Using Seurat package (v3.1.0)56 with default parameters, we checked the single cell data to filter cells of good quality. The cells were retained when the expressed gene number of cells was more than 200 and the maximum expressed gene number was less than 90%, with less than 5% of mitochondrial gene expression. We normalized gene expression values relative to the total number of reads in the cell, and the resulting expression values were then multiplied and log-transformed. Subsequently, the most highly variable genes of 2000 were used for further clustering analysis. Nonlinear dimensionality reduction was performed by principal component analysis and a graph-based clustering approach was used for cell clustering. Then, two-dimensional visualization of clusters was generated by uniform manifold approximation and projection (UMAP), which is a nonlinear dimensionality-reduction technique35. For each cluster, differentially expressed genes were identified by FindConservedMarkers application (logfc. threshold >0.25 and minPct >0.25) of Seurat. Cell types were identified and annotated manually based on the previously known markers and the cluster specific genes. Pseudotime trajectory analysis was performed by Monocle (v2.10.1)57 with default settings based on Seurat clustering data sets.

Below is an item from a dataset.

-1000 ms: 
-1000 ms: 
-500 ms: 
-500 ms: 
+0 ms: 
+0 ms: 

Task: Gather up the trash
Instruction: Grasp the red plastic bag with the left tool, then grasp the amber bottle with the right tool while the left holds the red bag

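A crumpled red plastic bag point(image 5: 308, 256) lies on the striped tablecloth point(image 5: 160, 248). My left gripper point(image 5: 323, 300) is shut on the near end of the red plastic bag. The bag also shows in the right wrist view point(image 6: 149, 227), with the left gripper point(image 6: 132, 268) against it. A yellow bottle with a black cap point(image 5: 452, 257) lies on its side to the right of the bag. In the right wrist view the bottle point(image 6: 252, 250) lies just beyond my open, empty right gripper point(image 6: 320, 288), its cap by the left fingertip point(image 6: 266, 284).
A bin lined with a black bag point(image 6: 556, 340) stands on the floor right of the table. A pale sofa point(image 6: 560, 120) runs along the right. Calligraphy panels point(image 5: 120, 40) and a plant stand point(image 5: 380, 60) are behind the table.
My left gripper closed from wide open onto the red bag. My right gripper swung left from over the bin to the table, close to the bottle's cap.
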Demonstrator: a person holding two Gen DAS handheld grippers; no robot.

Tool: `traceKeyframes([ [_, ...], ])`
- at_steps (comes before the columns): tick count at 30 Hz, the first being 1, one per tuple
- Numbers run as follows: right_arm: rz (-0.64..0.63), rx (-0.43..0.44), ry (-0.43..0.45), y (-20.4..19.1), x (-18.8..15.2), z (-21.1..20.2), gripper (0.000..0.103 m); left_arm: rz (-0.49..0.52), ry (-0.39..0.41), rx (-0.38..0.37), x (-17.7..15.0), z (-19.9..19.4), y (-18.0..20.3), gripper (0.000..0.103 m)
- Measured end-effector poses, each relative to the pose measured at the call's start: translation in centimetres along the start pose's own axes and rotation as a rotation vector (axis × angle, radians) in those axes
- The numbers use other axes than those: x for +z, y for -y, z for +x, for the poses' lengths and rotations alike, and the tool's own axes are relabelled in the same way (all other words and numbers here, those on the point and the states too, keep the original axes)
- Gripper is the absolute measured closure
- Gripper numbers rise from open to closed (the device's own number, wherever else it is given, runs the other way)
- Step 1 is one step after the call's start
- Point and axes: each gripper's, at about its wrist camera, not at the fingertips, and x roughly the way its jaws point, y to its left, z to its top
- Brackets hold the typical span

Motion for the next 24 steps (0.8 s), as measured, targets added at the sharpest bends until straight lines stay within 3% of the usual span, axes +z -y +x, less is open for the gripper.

Gene functional annotation

GO term and KEGG pathway enrichment analysis of DEGs were performed with online software g:Profiler46, which supported statistical analysis and visualization. Representatively significant biology processes and KEGG pathways were selected for further studies, and enrichments with P-adjusted < 0.05 were considered as significant. Open reading frames of DEGs were recognized by GETORF (EMBOSS: 6.5.7.0)58, then the ORFs were aligned to the AnimalTFDB database59 to annotate transcription factors of DEGs using DIAMOND (v0.8.31)60. Transcription factor binding sites were predicted using JASPAR online software61. P-adjusted of all used DEGs were less than 0.05.